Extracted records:
::::::::::

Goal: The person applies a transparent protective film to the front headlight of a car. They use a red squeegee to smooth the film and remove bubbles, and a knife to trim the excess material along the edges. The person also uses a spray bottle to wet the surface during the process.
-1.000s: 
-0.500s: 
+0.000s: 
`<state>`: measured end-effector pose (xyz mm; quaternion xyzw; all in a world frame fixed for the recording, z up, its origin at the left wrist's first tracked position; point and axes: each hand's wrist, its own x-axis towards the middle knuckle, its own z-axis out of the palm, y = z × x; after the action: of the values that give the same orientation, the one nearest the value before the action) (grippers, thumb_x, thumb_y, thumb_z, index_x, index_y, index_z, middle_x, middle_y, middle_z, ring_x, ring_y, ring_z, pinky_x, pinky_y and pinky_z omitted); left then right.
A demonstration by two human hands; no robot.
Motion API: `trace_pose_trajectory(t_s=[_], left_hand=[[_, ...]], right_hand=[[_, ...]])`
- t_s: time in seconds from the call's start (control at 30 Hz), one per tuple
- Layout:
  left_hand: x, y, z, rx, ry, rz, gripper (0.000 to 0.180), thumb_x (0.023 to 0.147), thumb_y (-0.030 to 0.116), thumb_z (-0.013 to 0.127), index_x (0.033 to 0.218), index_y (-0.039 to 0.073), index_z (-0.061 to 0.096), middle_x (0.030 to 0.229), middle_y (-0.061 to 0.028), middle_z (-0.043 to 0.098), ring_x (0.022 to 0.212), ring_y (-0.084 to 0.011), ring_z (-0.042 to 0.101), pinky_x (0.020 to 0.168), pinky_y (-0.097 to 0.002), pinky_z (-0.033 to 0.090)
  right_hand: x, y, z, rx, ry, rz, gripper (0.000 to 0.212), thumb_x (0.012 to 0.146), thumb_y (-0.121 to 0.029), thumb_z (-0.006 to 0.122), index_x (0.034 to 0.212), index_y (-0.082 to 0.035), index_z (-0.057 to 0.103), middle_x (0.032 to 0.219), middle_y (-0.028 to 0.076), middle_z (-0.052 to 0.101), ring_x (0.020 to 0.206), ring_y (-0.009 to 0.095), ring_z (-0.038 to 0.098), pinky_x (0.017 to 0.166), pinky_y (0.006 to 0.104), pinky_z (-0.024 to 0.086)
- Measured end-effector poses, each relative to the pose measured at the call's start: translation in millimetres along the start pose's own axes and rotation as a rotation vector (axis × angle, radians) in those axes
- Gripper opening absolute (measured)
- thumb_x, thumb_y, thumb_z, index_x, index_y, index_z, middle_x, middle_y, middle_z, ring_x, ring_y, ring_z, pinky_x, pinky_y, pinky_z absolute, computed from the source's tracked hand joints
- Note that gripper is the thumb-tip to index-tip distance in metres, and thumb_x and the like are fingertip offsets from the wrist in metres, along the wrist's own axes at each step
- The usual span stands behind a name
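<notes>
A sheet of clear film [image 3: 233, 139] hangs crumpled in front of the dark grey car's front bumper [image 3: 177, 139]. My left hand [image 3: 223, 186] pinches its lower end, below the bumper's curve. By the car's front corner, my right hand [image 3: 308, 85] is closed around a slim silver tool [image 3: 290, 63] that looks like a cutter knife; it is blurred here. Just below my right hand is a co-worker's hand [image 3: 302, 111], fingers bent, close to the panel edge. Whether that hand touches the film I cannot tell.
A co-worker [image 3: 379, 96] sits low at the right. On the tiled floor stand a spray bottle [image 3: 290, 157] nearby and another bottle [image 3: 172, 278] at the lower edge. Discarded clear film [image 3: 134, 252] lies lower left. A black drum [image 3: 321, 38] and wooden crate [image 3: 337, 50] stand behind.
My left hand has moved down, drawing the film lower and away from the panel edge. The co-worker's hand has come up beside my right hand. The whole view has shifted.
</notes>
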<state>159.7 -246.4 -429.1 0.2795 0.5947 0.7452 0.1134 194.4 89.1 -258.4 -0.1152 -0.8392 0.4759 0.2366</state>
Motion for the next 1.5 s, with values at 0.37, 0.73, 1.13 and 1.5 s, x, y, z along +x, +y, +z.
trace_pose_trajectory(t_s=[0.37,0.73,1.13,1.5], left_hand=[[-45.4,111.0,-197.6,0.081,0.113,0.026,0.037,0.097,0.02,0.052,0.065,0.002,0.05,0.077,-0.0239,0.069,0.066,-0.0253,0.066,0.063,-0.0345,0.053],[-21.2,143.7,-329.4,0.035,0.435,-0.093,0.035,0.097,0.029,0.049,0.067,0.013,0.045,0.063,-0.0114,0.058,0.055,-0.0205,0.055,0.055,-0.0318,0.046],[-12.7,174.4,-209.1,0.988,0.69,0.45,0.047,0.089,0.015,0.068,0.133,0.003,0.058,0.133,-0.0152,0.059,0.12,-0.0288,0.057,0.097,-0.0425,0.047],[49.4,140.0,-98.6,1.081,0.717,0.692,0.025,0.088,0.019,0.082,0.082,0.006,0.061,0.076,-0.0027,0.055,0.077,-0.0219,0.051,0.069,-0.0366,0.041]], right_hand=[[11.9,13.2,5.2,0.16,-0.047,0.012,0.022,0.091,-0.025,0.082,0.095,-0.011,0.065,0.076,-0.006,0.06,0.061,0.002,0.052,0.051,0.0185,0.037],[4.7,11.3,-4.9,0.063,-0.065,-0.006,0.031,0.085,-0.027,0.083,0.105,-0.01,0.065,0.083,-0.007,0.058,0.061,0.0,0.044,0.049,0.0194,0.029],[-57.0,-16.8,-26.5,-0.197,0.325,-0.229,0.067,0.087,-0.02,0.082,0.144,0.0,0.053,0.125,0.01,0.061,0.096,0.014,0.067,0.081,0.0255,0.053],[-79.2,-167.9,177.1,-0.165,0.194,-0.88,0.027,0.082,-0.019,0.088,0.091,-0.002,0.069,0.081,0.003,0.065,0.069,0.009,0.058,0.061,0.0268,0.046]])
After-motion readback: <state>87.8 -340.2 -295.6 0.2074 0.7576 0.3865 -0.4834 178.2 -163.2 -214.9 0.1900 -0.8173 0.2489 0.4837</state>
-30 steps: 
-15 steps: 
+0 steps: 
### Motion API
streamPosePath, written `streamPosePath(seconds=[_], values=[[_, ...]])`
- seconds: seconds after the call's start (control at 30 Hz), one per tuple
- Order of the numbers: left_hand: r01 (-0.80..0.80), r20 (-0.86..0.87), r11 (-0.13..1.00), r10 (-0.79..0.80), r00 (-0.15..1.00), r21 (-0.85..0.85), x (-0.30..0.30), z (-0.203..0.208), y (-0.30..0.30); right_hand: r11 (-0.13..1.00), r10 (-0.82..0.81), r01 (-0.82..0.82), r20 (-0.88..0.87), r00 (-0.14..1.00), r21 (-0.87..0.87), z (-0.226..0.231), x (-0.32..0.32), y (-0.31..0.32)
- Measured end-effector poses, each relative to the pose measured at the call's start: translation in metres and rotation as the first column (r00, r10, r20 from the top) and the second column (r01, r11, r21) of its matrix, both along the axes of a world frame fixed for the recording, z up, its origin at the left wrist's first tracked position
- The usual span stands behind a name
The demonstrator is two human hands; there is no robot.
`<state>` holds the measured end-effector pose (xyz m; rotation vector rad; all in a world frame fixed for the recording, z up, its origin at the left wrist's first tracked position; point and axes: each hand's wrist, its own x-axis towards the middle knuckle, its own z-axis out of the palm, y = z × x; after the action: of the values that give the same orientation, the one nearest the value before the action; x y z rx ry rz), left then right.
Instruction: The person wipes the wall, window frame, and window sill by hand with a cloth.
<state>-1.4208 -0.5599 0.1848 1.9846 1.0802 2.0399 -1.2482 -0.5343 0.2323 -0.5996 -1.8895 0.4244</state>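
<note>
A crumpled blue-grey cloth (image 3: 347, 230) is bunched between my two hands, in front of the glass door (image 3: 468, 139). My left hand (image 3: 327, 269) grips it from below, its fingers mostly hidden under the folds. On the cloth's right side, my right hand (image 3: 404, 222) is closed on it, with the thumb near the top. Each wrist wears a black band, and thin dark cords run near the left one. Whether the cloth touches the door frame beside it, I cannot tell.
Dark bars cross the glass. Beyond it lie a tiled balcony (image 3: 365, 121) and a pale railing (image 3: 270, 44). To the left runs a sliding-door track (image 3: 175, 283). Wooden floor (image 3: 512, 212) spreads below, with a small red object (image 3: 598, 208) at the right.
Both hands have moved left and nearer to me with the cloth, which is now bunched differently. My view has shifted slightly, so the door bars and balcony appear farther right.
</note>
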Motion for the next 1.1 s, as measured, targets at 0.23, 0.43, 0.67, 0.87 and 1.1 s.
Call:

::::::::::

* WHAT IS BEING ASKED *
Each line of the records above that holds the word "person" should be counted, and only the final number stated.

* TASK ANSWER *
2